I looked at the dog. There were lots of strays on the island and I hadn’t really thought about the dog like that. Beth’s words reminded me of Grandfather and how much I missed him and our home. It hurt me inside and I wasn’t expecting it. I needed to feel close to the place I belonged.

‘I have to go,’ I said, running off towards Grandfather’s cottage.

Since yesterday I’d been wondering about a lot of new things. For the last two years the only question I’d had was when was Grandfather coming back. Now Uncle had said he wasn’t, I wanted to see what was going on at the cottage.

Grandfather’s cottage was at the end of a narrow road over the other side of the village from Uncle’s restaurant. It was where I had grown up. I knew that I hadn’t been born in the cottage but that Grandfather had raised me there because my parents had died.

The bench was still outside the cottage by the window where Grandfather used to sit in his cap with his walking stick, indigo tattoo on his bare hairy arm: an anchor coiled with the tentacles of a sea monster. When I was little I used to brush at the hairs of his arm, smoothing them down to see the picture clearly; he’d say, ‘It’s the two sides of being a man of the sea, Azi. The anchor for feeling steady while the battle with the monster rages.’

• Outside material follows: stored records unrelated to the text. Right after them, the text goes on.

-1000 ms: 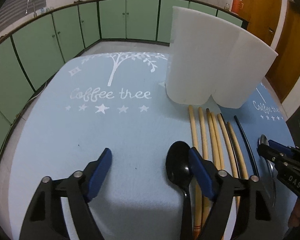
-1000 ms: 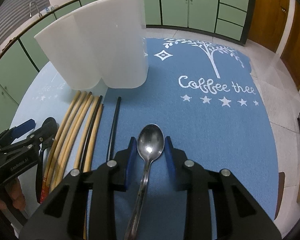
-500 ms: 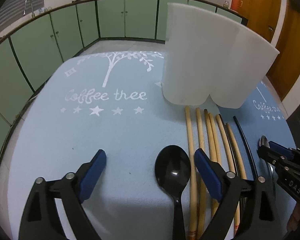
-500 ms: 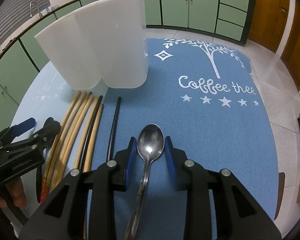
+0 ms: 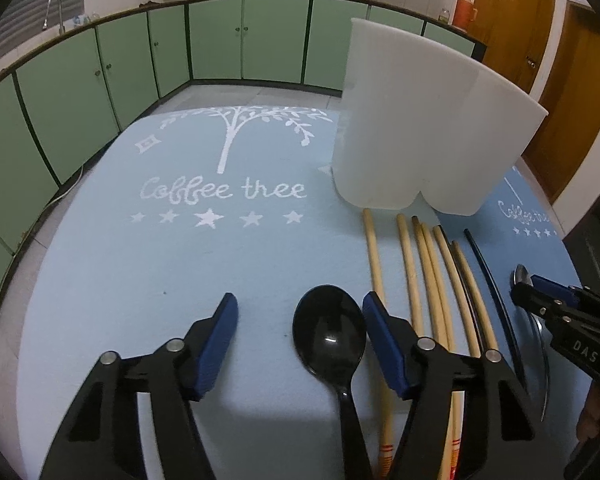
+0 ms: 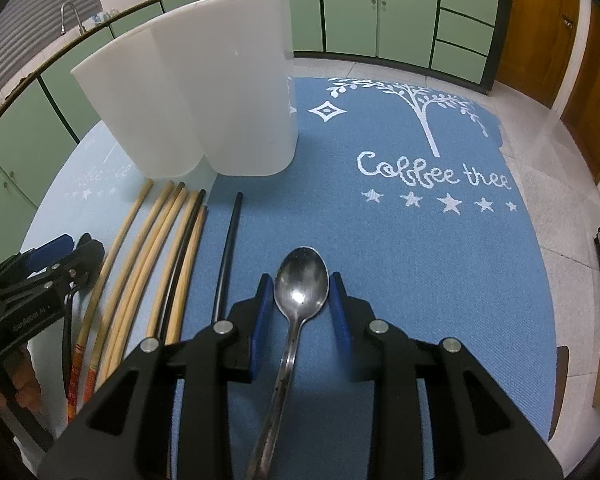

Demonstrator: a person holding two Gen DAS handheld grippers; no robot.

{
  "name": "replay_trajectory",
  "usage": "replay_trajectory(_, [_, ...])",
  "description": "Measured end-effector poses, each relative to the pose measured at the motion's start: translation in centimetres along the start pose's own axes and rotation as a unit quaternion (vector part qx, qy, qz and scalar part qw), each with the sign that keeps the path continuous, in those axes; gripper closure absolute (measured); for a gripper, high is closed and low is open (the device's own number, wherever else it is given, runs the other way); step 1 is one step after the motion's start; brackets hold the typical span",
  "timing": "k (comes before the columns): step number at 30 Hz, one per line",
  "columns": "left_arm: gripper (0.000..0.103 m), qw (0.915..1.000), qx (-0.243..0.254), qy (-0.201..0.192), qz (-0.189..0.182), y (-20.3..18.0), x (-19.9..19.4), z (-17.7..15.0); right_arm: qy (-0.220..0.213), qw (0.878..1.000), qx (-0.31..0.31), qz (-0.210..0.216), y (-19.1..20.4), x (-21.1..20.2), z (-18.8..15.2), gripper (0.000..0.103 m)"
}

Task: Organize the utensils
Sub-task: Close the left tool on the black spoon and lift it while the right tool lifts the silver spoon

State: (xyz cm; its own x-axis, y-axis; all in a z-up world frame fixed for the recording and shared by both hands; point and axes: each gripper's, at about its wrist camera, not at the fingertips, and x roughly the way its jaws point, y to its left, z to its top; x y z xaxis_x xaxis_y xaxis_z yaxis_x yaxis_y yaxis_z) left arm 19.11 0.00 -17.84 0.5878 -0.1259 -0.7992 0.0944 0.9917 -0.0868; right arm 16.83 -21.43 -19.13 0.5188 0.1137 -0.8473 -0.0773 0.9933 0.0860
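Note:
A black plastic spoon (image 5: pixel 329 340) lies on the light blue mat between the fingers of my left gripper (image 5: pixel 298 340), nearer the right finger; the jaws are wide open and touch nothing. A metal spoon (image 6: pixel 302 284) lies between the fingers of my right gripper (image 6: pixel 299 316), whose jaws stand partly open around its neck without clamping it. Several wooden chopsticks (image 5: pixel 428 280) and a black chopstick (image 6: pixel 228 252) lie side by side between the two spoons. A white two-lobed utensil holder (image 5: pixel 428 136) stands upright behind them and also shows in the right wrist view (image 6: pixel 196 96).
Two "Coffee tree" mats cover the round table, light blue (image 5: pixel 140 264) on the left and darker blue (image 6: pixel 440 264) on the right. Green cabinets (image 5: pixel 244 36) line the room behind. The right gripper shows at the right edge of the left wrist view (image 5: pixel 540 300).
My left gripper has shifted left and back, so the black spoon now lies between its fingers instead of beside the right finger. The right gripper and metal spoon have hardly moved.

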Motion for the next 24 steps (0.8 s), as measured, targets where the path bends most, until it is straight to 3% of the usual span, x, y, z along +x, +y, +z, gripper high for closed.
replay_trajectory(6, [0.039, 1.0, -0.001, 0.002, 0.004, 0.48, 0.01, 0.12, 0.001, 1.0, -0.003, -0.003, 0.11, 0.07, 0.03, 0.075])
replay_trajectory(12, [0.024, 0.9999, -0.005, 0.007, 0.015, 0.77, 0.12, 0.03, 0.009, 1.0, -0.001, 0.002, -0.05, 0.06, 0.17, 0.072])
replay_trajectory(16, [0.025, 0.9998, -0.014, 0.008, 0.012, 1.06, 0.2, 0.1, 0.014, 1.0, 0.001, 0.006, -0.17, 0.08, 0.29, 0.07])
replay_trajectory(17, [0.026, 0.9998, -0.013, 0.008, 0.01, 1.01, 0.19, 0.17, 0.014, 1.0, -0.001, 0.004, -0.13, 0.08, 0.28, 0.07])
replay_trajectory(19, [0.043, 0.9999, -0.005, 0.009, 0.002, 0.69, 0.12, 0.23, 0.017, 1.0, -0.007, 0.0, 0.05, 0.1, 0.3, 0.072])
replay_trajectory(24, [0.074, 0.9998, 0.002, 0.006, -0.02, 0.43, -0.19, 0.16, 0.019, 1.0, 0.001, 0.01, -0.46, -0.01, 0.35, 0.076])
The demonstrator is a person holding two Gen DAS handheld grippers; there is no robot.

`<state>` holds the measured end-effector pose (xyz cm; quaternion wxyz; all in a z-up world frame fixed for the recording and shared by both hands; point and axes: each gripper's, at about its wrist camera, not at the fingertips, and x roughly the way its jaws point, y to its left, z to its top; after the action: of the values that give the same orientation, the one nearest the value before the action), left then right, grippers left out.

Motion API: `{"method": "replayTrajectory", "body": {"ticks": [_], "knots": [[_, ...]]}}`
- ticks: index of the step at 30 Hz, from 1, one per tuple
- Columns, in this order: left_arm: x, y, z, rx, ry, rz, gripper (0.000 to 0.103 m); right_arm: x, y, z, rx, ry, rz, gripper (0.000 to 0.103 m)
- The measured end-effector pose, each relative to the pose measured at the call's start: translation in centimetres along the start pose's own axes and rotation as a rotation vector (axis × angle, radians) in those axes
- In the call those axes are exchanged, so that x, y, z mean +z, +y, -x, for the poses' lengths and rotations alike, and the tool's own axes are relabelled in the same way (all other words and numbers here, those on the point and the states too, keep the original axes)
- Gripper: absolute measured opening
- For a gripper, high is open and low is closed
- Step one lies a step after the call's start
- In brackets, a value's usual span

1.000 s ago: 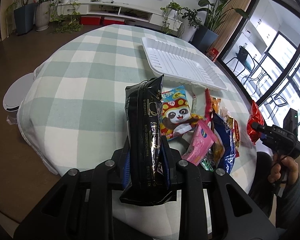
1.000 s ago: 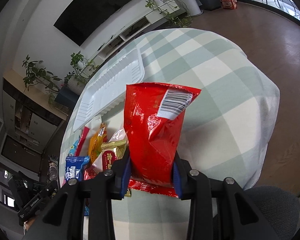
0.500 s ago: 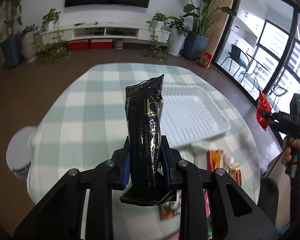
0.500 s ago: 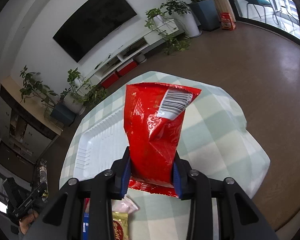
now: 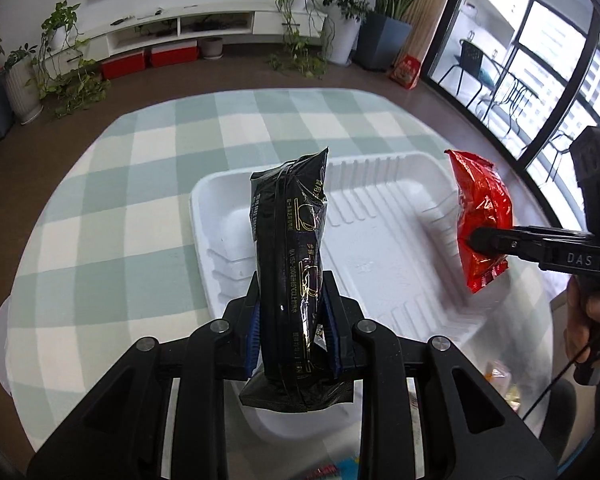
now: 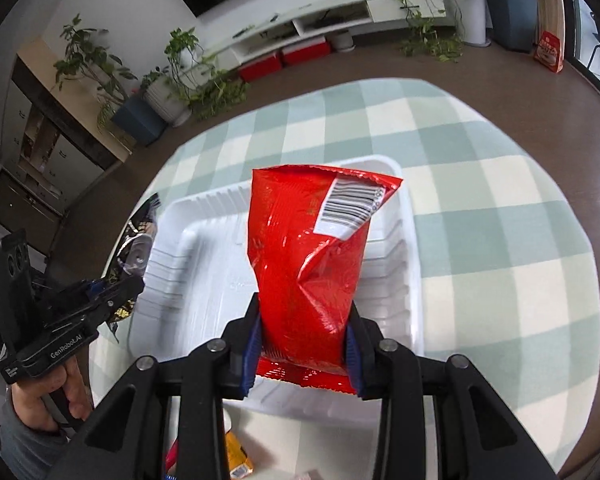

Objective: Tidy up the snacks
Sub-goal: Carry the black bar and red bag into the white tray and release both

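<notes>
Left gripper (image 5: 292, 336) clamped on a black snack packet (image 5: 290, 248), held upright over the near left part of a white foam tray (image 5: 380, 240). Right gripper (image 6: 302, 354) clamped on a red snack bag (image 6: 312, 256) — barcode at its top right — held upright over the tray's right end. Tray resting on a green-and-white checked tablecloth (image 5: 140, 184). A few more snacks (image 6: 236, 456) lying near the tray's near edge — partly hidden. Potted plants (image 5: 60, 60) far off along the wall.
</notes>
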<state>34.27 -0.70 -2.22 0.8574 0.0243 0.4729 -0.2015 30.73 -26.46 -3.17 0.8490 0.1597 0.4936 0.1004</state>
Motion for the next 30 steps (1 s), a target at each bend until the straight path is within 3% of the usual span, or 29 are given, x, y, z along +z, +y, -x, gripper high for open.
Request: {"method": "replayTrajectory", "body": {"ticks": [8,15,18,27,28,30], "knots": [[-0.4,-0.9,-4.3,0.024,0.057,-0.044,0.024,0.0,0.2,-3.2,-0.069,0.055,0.052,0.038],[-0.9,-0.9,-5.5,0.041,0.067,-0.056,0.026,0.1,0.1,-3.9,-0.094,0.055,0.072,0.040],[-0.8,-1.4,-5.5,0.062,0.071,-0.074,0.026,0.2,0.4,-4.3,-0.117,0.054,0.080,0.051],[-0.4,-1.4,-3.5,0.061,0.003,-0.071,0.029,0.0,0.0,-3.1,-0.103,0.014,0.055,0.066],[-0.4,-1.4,-3.1,0.062,-0.005,-0.070,0.033,0.0,0.1,-2.7,-0.102,0.004,0.056,0.068],[-0.3,-1.5,-2.0,0.059,-0.034,-0.072,0.054,0.0,0.2,-1.9,-0.085,-0.018,0.052,0.070]]}}
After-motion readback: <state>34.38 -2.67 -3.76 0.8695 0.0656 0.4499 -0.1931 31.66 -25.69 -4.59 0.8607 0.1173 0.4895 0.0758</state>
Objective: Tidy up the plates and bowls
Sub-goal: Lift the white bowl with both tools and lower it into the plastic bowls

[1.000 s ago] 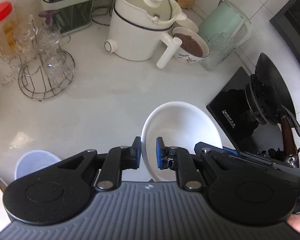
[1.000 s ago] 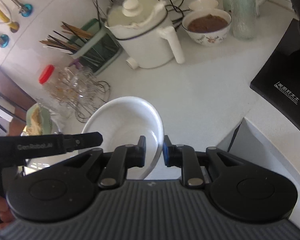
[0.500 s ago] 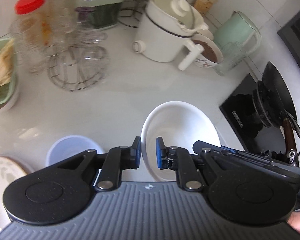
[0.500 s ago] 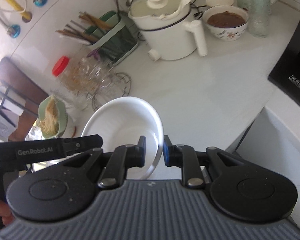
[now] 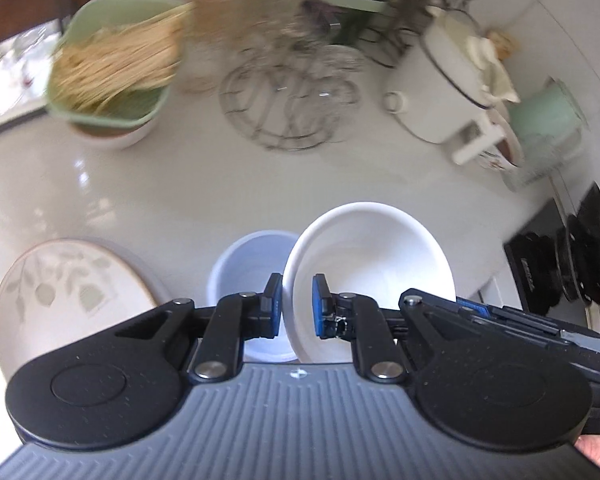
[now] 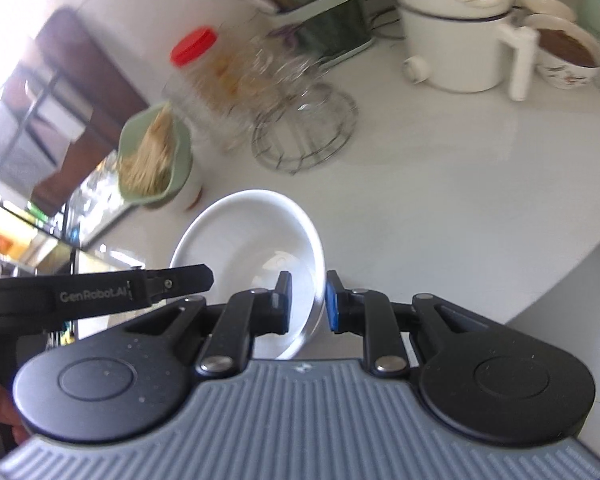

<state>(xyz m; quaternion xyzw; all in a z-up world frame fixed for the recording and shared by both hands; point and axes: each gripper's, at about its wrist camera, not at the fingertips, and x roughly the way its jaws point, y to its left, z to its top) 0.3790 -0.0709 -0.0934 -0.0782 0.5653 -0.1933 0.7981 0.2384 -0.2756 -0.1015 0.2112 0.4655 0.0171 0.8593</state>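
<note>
Over the white countertop (image 5: 228,200) you carried the white bowl (image 5: 372,248), left gripper (image 5: 297,306) and right gripper (image 6: 307,302) each pinching its opposite rims, so next, I judge, you needed to lower it into the pale blue bowl (image 5: 248,256) just left of it.

Left gripper (image 5: 296,306) is pointing steeply down, its blue pads clamping the left rim of the white bowl (image 5: 370,256). Right gripper (image 6: 307,300) is pinching the bowl's opposite rim. A fingertip (image 5: 598,450) is showing behind the left gripper's body.
</note>
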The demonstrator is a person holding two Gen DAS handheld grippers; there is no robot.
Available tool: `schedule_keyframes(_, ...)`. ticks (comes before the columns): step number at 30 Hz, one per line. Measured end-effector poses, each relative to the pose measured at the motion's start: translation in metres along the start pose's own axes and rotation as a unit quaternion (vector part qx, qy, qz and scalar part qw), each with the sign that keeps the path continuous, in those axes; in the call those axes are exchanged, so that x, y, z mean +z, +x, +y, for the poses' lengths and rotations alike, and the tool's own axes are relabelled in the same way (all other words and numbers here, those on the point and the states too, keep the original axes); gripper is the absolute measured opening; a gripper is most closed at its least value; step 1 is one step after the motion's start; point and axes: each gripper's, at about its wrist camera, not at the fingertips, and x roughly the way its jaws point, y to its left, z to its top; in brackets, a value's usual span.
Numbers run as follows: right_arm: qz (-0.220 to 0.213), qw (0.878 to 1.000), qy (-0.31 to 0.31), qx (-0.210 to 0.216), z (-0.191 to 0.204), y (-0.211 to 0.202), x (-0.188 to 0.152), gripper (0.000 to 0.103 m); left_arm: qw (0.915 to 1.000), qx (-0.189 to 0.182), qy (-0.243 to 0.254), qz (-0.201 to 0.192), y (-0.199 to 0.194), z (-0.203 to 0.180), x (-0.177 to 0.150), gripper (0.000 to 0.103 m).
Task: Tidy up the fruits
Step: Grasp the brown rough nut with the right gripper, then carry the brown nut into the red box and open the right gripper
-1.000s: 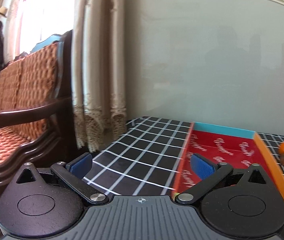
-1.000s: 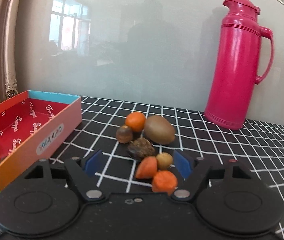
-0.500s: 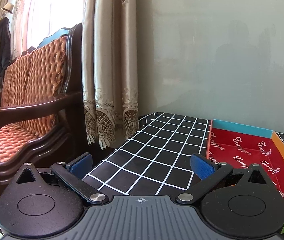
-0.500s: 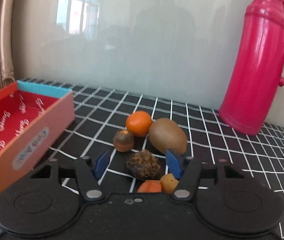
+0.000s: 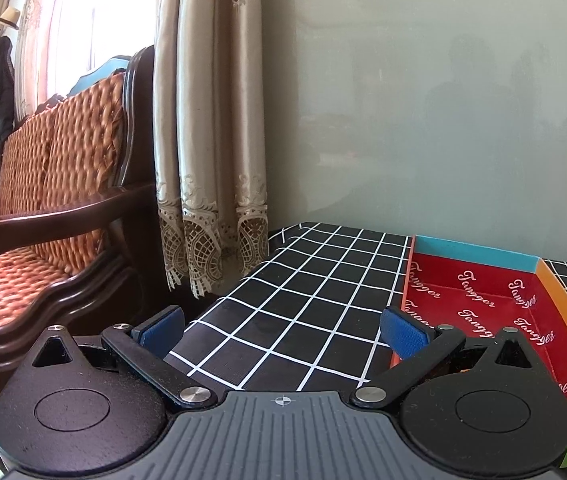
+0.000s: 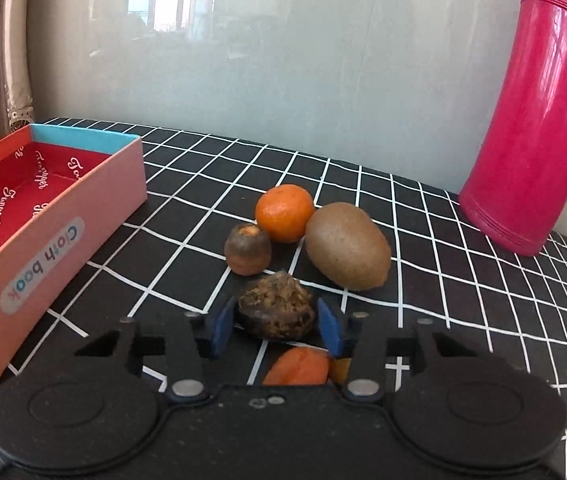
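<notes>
In the right wrist view my right gripper (image 6: 277, 330) has its blue pads on either side of a dark rough brown fruit (image 6: 277, 310) lying on the checked tablecloth; the pads sit close to it, contact unclear. Behind it lie a small brown fruit (image 6: 248, 249), a tangerine (image 6: 285, 212) and a kiwi (image 6: 347, 246). An orange fruit (image 6: 297, 368) lies under the gripper. The red-lined box (image 6: 43, 240) stands at left. My left gripper (image 5: 283, 328) is open and empty over the cloth, left of the box (image 5: 483, 296).
A pink thermos (image 6: 539, 120) stands at the back right near the wall. A wooden wicker sofa (image 5: 43, 208) and a curtain (image 5: 211, 160) stand left of the table. The table's left edge (image 5: 243, 276) is near the left gripper.
My right gripper has moved forward and lower and narrowed around the dark rough fruit. My left gripper has shifted left, away from the box, staying open.
</notes>
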Motion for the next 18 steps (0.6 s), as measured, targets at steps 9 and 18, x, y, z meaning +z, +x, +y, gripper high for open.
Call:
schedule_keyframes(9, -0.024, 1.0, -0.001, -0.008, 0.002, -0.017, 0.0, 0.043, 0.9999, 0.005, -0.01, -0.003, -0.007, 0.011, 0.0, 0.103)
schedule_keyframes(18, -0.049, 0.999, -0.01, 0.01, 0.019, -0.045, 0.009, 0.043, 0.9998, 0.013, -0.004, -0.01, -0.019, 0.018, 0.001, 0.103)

Two cottages had been pulled down next to Grandfather’s, not long ago, and two were deserted, decaying on the other side. His cottage had walls thick with white paint, which I had always helped him redo every other year. His blue front door was the same bright colour as the scales of paint left on the one I’d found on the sea. After I’d found the passport, I’d started to think about that door. The second sign must be to do with the cottage. Maybe this was where I’d find my birth certificate. That was the last thing that I needed to get a passport, find Grandfather and make him come home.

A small patch of concrete with crazy-shaped cemented stones, painted white round the edges, lay under the sandy dust at the front of the cottage. A pot with dried weeds was by the door and a key still underneath. I hadn’t been in there since Grandfather had left because Uncle had said I wasn’t allowed to, but now I let myself in and the dog came too.

I remembered the days when I’d find Grandfather asleep in his chair in the gloom at the back of the room, head rolled forward over his chest, several days’ growth of silver stubble speckling his slack mouth, his shawl slipped to the floor and an empty glass held loosely in his hands. I looked around at the thinness of the life we’d left behind in the cottage. The walls grim with a crust of paint, the swirls of dust on the tiled floor, the gas bottle and rubber tube to the cooker, the space underneath the wooden staircase where I used to sleep. A bright corner of light poured down the stairs from the window in the bedroom and had been my morning alarm clock.